A seven-day-week does not need to be grounded in any of the Mosaic religions anyway - an ideally secular state nowadays would probably keep to a seven-day week because a) it’s the way people are used to and b) 1 or 2 rest days out of 7 is a sustainable balance between work and rest days and c) international commerce would make it impractical to be out of synch with other countries. All three reasons also applied to the Soviet Union (the other COMECON countries also operating on the normal 7-day week)
FWIW when I dealt with the Soviet Unions from the late to early 1980s Saturday and Sunday were the weekend there as a matter of course.
No, they didn’t have a Sunday. They had a Voskreseniye.

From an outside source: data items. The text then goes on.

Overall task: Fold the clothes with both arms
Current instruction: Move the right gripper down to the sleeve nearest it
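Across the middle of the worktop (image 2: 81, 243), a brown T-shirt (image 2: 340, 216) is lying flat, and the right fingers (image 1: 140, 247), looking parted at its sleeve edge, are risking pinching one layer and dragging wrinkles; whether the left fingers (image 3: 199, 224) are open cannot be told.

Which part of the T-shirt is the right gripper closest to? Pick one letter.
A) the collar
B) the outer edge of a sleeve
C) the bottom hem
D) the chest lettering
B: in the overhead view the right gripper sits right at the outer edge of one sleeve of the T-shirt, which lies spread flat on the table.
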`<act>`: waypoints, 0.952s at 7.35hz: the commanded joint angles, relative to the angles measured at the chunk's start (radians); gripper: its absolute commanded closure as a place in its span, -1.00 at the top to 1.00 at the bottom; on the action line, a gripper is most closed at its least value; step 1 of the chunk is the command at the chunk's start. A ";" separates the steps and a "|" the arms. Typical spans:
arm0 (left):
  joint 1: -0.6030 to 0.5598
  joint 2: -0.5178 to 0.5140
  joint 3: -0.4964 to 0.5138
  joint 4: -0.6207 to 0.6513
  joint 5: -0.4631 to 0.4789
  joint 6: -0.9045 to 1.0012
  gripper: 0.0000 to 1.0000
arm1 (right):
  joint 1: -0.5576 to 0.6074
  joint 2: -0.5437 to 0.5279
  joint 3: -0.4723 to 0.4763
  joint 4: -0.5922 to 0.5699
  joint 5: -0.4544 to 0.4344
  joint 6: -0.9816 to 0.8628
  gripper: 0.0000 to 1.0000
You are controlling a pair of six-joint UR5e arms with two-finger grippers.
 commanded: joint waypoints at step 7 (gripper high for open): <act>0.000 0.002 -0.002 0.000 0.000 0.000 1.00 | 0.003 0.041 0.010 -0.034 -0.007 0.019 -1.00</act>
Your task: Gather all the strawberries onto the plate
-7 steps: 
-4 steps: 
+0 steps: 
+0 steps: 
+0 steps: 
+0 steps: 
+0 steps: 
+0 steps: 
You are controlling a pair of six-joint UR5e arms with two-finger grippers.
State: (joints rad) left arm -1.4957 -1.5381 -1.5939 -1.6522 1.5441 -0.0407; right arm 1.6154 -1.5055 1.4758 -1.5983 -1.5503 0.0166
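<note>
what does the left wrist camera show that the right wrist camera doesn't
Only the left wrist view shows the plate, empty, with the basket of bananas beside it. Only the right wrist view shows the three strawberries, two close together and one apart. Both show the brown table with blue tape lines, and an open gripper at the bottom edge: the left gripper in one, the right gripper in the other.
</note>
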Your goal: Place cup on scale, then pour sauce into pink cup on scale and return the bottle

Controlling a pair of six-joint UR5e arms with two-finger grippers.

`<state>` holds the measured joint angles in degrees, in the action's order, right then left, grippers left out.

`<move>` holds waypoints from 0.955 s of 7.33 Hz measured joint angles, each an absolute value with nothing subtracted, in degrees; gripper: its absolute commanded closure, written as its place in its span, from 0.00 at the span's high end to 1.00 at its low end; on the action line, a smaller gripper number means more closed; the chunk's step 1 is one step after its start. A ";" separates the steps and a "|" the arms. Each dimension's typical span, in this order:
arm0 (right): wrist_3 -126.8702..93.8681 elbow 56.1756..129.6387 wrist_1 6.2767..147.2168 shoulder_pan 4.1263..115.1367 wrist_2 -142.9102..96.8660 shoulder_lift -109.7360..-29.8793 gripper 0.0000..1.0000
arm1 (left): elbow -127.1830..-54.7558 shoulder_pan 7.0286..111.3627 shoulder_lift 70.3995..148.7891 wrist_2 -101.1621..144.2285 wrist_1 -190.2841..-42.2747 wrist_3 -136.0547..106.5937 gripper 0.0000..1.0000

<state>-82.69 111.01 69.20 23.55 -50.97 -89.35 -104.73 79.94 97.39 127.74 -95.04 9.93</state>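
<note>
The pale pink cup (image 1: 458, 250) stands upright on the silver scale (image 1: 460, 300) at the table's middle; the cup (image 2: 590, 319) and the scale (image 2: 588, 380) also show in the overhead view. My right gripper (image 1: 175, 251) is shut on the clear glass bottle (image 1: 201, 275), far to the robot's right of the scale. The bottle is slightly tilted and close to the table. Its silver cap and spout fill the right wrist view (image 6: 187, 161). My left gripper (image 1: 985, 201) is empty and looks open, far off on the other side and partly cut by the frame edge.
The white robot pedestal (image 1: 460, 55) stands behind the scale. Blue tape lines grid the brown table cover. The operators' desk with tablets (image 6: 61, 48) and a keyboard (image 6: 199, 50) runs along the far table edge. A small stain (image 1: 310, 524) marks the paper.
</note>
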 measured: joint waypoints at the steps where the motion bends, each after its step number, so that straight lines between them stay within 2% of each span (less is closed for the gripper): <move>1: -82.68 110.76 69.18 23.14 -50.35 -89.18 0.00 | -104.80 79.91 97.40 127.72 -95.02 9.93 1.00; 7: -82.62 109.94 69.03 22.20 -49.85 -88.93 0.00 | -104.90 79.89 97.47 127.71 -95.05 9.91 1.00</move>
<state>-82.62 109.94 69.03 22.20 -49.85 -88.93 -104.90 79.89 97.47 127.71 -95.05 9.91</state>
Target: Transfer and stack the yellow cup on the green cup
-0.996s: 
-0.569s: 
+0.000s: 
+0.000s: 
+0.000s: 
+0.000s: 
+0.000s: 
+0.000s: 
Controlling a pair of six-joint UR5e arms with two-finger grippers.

The Russian days of the week, roughly translated, starting with Monday:
Week-Beginner, Second, Middle, Fourth, Fifth, Sabbath, Resurrection.
The Russian word for Sunday means Resurrection.
A full cycle would take 1461 years. I think the ancient Egyptian civilisation lasted long enough for at least two cycles.
US factories have sometimes used a “six on, two off” system. Factors which help acceptance of it, in the version I remember:
1 - when your two days off reached the end of the week, you got two 3 day weekends in a row - rather than an actual six days followed by two off, they rotated the weekdays you had off, so you got “Friday/Saturday” one week, “Sunday/Saturday” the next and “Sunday/Monday” after that, which created the 3 day weekends. This also means you aren’t actually losing any days off over a normal 5 day workweek.
2 - they paid time and a half on Saturday and Sunday.
RE: the Egyptians.
The story I was told in grade-school:
The Egyptians marked the beginning of the new year when Sirius re-appeared above the horizon. Then twelve 30-day months, then however many holidays were needed until Sirius re-appeared again. So it never got out of sync with the solar year.
US firefighters commonly work on a 24 hours on, 48 hours off cycle, regardless of the days of the week.
In Soviet Russia Sunday has you
Yeah, that’s one way of doing shifts for emergency personnel who have to be on call. The 6 on / 2 off for factory workers I mentioned might be combined with having three shifts, so the factory is running 24/7.